## [Dataset extract]
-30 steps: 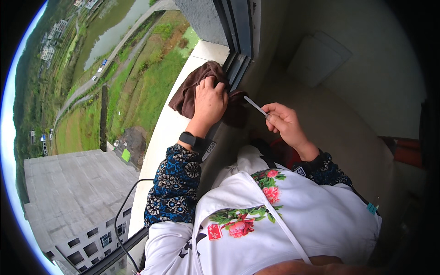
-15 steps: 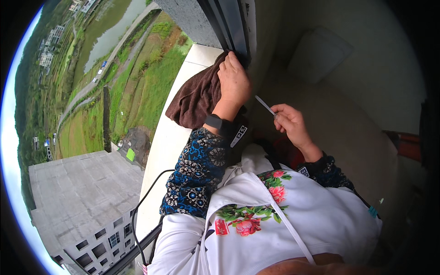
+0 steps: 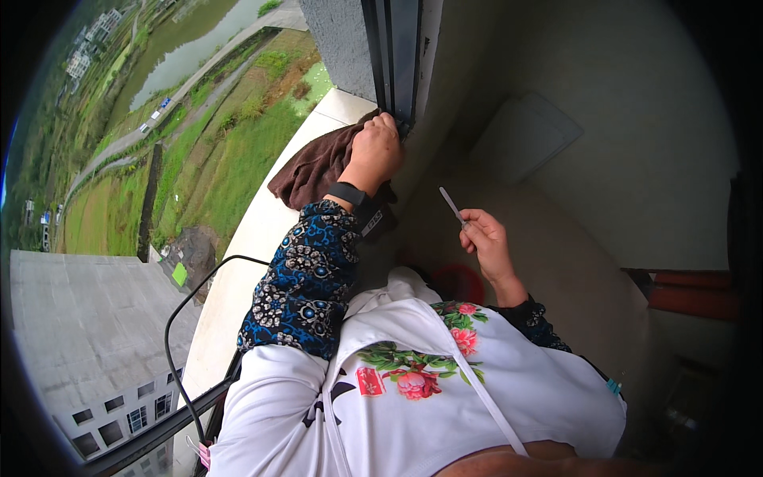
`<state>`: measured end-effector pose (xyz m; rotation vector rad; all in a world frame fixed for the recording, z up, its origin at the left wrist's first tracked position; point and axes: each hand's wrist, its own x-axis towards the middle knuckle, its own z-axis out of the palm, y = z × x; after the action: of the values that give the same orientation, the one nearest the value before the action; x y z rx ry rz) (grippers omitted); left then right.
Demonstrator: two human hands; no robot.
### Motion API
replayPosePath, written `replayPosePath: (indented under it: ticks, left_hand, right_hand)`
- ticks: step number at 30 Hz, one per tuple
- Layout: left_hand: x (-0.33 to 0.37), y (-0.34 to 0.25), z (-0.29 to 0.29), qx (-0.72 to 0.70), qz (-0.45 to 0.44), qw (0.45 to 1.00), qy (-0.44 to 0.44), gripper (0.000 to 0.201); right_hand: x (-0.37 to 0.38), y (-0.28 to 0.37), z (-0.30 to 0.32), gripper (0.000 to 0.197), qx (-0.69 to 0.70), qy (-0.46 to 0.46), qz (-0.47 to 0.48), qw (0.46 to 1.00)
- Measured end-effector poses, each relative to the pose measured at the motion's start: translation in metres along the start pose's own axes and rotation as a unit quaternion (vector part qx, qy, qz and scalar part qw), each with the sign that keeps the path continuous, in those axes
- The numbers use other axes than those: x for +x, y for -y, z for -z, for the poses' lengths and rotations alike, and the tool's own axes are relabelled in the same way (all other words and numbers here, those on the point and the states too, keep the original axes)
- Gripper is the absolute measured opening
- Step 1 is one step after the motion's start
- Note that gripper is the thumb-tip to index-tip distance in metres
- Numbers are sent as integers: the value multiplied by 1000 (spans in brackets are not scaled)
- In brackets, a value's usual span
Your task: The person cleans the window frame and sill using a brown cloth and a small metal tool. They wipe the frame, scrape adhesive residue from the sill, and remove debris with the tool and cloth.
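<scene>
Overlooking a grey, flat-roofed building [image 3: 103, 306] at far left, with green fields [image 3: 254, 147] and a pond [image 3: 195, 44] farther off, from the indoor side of a pale ledge [image 3: 226, 290]. Flanked next by a black cable [image 3: 168, 334], looping out past the ledge and curving back down near a white top [image 3: 509, 397] printed with pink flowers and green leaves. Extending an arm in a blue-and-black patterned sleeve [image 3: 300, 278] and a dark wristband [image 3: 347, 191] toward a brown cloth [image 3: 311, 168], bunched on the ledge just beside the foot of a dark window frame [image 3: 395, 60]. Grasping the upper end of the cloth in the left hand [image 3: 377, 147], with fingers curled over the fabric and fingertips partly hidden. Pictured above a red object [image 3: 459, 285], low in shadow and too dim to identify. Pinching a thin, pale stick [image 3: 450, 203] between thumb and fingers of the right hand [image 3: 486, 238], tip slanting up and leftward in the air, well apart from the cloth. Backed by a pale panel [image 3: 528, 131] near the wall, with red-brown material [image 3: 691, 292] at far right.
</scene>
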<state>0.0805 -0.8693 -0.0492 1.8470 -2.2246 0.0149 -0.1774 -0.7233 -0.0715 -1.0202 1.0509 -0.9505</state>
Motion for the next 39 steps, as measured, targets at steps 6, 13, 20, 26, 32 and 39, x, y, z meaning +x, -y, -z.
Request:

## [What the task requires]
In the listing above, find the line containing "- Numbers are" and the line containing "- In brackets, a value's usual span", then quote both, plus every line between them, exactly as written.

## [Solution to this task]
- Numbers are sent as integers: the value multiplied by 1000 (spans in brackets are not scaled)
- In brackets, a value's usual span

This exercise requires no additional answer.